Print exactly the lines starting at the one that contains "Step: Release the" and ending at the last line of the listing below.

▼

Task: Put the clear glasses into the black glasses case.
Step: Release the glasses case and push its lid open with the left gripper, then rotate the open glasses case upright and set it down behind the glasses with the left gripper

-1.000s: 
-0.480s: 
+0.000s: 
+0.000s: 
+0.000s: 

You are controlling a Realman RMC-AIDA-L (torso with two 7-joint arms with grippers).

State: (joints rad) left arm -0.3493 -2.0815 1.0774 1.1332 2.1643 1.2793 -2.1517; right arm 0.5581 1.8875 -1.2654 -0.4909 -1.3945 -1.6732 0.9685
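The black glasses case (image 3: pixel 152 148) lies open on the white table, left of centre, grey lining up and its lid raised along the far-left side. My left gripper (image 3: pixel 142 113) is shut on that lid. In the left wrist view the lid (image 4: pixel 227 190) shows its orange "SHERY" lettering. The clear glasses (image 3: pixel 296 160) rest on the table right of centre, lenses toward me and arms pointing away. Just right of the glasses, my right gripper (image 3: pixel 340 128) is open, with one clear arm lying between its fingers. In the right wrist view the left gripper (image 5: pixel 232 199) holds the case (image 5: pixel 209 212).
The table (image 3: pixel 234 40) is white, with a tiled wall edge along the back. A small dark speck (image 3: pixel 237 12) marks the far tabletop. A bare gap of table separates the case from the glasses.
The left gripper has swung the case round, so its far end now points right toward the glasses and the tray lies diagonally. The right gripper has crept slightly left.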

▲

● **Response below**
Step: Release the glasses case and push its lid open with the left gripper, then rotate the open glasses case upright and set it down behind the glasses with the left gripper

-1.000s: 
-0.480s: 
+0.000s: 
+0.000s: 
+0.000s: 

You are controlling a Realman RMC-AIDA-L (torso with two 7-joint arms with grippers).

State: (joints rad) left arm -0.3493 -2.0815 1.0774 1.1332 2.1643 1.2793 -2.1517; right arm 0.5581 1.8875 -1.2654 -0.4909 -1.3945 -1.6732 0.9685
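The black glasses case (image 3: pixel 152 148) lies open on the white table, left of centre, grey lining up and its lid raised along the far-left side. My left gripper (image 3: pixel 142 113) is shut on that lid. In the left wrist view the lid (image 4: pixel 227 190) shows its orange "SHERY" lettering. The clear glasses (image 3: pixel 296 160) rest on the table right of centre, lenses toward me and arms pointing away. Just right of the glasses, my right gripper (image 3: pixel 340 128) is open, with one clear arm lying between its fingers. In the right wrist view the left gripper (image 5: pixel 232 199) holds the case (image 5: pixel 209 212).
The table (image 3: pixel 234 40) is white, with a tiled wall edge along the back. A small dark speck (image 3: pixel 237 12) marks the far tabletop. A bare gap of table separates the case from the glasses.
The left gripper has swung the case round, so its far end now points right toward the glasses and the tray lies diagonally. The right gripper has crept slightly left.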

Work on this exercise has been completed.